Ternyata eh ternyata, minuman itu haram… Bukan. Ternyata, Traveloka melebihi semua ekspektasi saya. Semua pilihan maskapai tersedia dan dikomparasi dengan baik, berdasarkan data termurah, dan nyatanya, bahkan harga yang tertera di Traveloka, masih lebih murah dibanding saat saya membuka web maskapai penerbangan tersebut. What kind of sorcery is this?
BOOM. M i n d. B l o w n.
1000 poin Traveloka!

Selesai? Tidak sampai disitu saja. Saat selesai booking dan akan membayarkan biaya yang tertera untuk pembelian tiket, ternyata harga yang akan dibayarkan mendapat potongan harga (diskon) lagi, dan Traveloka dengan gagahnya menawarkan update harga dari maskapai yang lebih murah pada saya. Whaaaaat? hampir saya menampar muka sendiri untuk menyadarkan apa ini cuma mimpi, atau apa Traveloka ini semacam scam? Untuk saya yang sedang berada dalam tight budget, kemurahan hati Traveloka memotong beberapa ratus ribu dari harga tiket yang sudah murah, semacam keajaiban tersendiri. Dalam hati saya membatin. “Susunan bintang sudah berjejer dalam satu baris. Segala macam kemudahan menghampiri. Memang wanita itu sudah jodoh saya”.
1000 point lagi Traveloka. Saya sedang bermurah hati.

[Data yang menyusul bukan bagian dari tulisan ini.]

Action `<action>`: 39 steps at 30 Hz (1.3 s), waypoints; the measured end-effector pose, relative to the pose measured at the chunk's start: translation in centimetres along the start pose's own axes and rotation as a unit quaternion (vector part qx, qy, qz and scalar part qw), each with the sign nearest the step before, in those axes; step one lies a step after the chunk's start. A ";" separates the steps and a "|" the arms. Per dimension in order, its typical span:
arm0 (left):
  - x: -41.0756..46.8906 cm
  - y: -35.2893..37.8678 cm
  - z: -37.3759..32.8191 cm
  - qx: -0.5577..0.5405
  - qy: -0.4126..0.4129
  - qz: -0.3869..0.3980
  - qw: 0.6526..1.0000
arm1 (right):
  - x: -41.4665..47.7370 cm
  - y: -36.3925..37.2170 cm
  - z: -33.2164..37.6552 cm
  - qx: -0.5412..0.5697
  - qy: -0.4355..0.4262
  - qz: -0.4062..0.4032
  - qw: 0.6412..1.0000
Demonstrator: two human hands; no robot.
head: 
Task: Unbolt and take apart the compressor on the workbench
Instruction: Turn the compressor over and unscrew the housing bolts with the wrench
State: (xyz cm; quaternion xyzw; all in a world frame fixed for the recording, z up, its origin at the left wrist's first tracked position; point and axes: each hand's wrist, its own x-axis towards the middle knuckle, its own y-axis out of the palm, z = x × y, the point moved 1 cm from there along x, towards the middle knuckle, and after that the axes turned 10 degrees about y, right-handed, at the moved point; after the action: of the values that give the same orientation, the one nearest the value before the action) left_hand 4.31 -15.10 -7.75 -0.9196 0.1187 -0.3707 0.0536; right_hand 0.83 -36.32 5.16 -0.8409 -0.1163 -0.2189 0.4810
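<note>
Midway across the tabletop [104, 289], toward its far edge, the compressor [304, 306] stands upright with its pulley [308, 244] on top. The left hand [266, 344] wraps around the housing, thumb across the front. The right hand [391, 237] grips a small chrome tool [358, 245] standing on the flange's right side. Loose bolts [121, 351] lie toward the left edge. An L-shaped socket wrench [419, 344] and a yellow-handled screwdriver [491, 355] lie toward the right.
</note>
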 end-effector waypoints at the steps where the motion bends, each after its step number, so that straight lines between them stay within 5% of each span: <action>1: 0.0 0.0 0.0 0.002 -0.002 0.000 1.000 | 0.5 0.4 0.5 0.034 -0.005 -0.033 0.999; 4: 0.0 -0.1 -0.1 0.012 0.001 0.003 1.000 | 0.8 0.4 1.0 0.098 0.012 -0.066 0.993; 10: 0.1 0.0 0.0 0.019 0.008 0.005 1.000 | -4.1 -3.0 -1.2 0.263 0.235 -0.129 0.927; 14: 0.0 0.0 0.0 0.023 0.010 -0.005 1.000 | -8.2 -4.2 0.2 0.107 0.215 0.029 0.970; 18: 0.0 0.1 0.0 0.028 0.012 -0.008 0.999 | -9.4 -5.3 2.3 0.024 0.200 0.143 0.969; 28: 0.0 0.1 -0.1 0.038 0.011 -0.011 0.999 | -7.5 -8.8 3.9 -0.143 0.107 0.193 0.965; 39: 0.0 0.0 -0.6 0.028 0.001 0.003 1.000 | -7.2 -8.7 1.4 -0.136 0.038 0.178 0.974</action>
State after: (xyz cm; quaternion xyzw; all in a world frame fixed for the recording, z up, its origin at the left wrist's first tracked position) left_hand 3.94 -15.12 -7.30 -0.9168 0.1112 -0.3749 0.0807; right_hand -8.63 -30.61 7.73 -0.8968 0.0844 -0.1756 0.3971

Jadi, tibalah saat itu. Dengan bantuan Traveloka, beberapa hari setelah mendarat di Banda Aceh, tanggal 30 Juni saya mengutarakan maksud kedatangan saya kepada wanita itu dan keluarganya, and she said yes! A BIG MOTHERBLESSING YES! Dan tambahan berjuta-juta poin untuk Traveloka.

It's a yes, ladies and gentlemen!

It’s a yes, ladies and gentlemen!

Dan itulah nak, how I married your mother. (And how booking plane tickets via Traveloka Apps helps.)